Où en est-on sur l’A 69 ?

Le chantier de l’A69 avance à grands pas : 80 % du budget de construction a été engagé par le concessionnaire ATOSCA sur la section Castres-Verfeil, 95 % des terrassements y ont été réalisés, tous les ouvrages d’art (ponts, buses, passages faune) sont achevés et les deux centrales provisoires de fabrication des enrobés fonctionnement en continu. ATOSCA a déjà ouvert, à vitesse réduite, la section qui contourne le village de Verfeil en Haute-Garonne.

Dans le Tarn, outre les derniers terrassements à Saint-Germain-des-Prés, il reste à installer les dispositifs de péage (flux libre grâce à des caméras) : un portique est déjà posé à Puylaurens en phase de tests, les trois autres le seront en juin. Avec les beaux jours, débute la mise en œuvre de la chaussée autoroutière définitive, concomitamment à la pose des équipements de sécurité (glissières, signalisation) et aux plantations paysagères.

Déjà, les déviations de Soual et de Puylaurens bénéficient de chaussées neuves et les enrobés commencent à être posés à partir de Castres. L’objectif demeure une mise en service de l’ouvrage complet au 15 octobre 2026.

Concernant la section Verfeil-Castelmaurou (31), sous concession VINCI, les choses avancent encore plus vite puisque, sous réserve des inspections de sécurité menées par le ministère des transports, une mise en service est envisagée à la fin du mois de mai, à vitesse autoroutière de 130 km/h.
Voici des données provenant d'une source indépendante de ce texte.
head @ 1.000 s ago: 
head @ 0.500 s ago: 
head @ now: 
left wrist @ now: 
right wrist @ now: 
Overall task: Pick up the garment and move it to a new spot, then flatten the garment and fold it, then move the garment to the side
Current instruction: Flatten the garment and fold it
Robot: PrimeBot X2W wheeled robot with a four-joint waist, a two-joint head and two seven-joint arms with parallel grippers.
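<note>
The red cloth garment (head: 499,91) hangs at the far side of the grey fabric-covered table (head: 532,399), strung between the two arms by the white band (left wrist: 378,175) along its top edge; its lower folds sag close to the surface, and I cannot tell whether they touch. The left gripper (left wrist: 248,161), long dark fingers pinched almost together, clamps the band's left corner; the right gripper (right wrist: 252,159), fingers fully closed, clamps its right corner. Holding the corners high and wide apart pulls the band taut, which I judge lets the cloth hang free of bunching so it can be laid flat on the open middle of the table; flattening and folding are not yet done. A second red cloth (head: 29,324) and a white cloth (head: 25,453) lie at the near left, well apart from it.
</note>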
Le panneau A69 après le péage de l’Union, en sortie de Toulouse, prendra alors tout son sens.

Sur le plan administratif, les préfets ouvrent le 4 mai une consultation par voie électronique, pour mettre à la disposition du grand public le dossier d’ATOSCA sur les adaptations d’emprises. Ce dossier ajuste les surfaces définitives utilisées par le concessionnaire et celles qui seront rendues à l’agriculture ou à la nature. Il appartient à l’autorité administrative d’instruire cette demande de régularisation en prescrivant des compensations en fonction des impacts additionnels constatés.

Quant à l’autorisation environnementale initiale du chantier, qui a été validée par la cour administrative d’appel de Toulouse en décembre 2025, elle fait l’objet d’un pourvoi en cassation devant le Conseil d’Etat. La plus haute juridiction administrative devrait statuer rapidement sur la conformité de l’arrêt de la cour au droit, et, in fine, sur l’intérêt public majeur de l’opération.

La future autoroute A69 devient progressivement une réalité visible, au service du territoire et de ses habitants.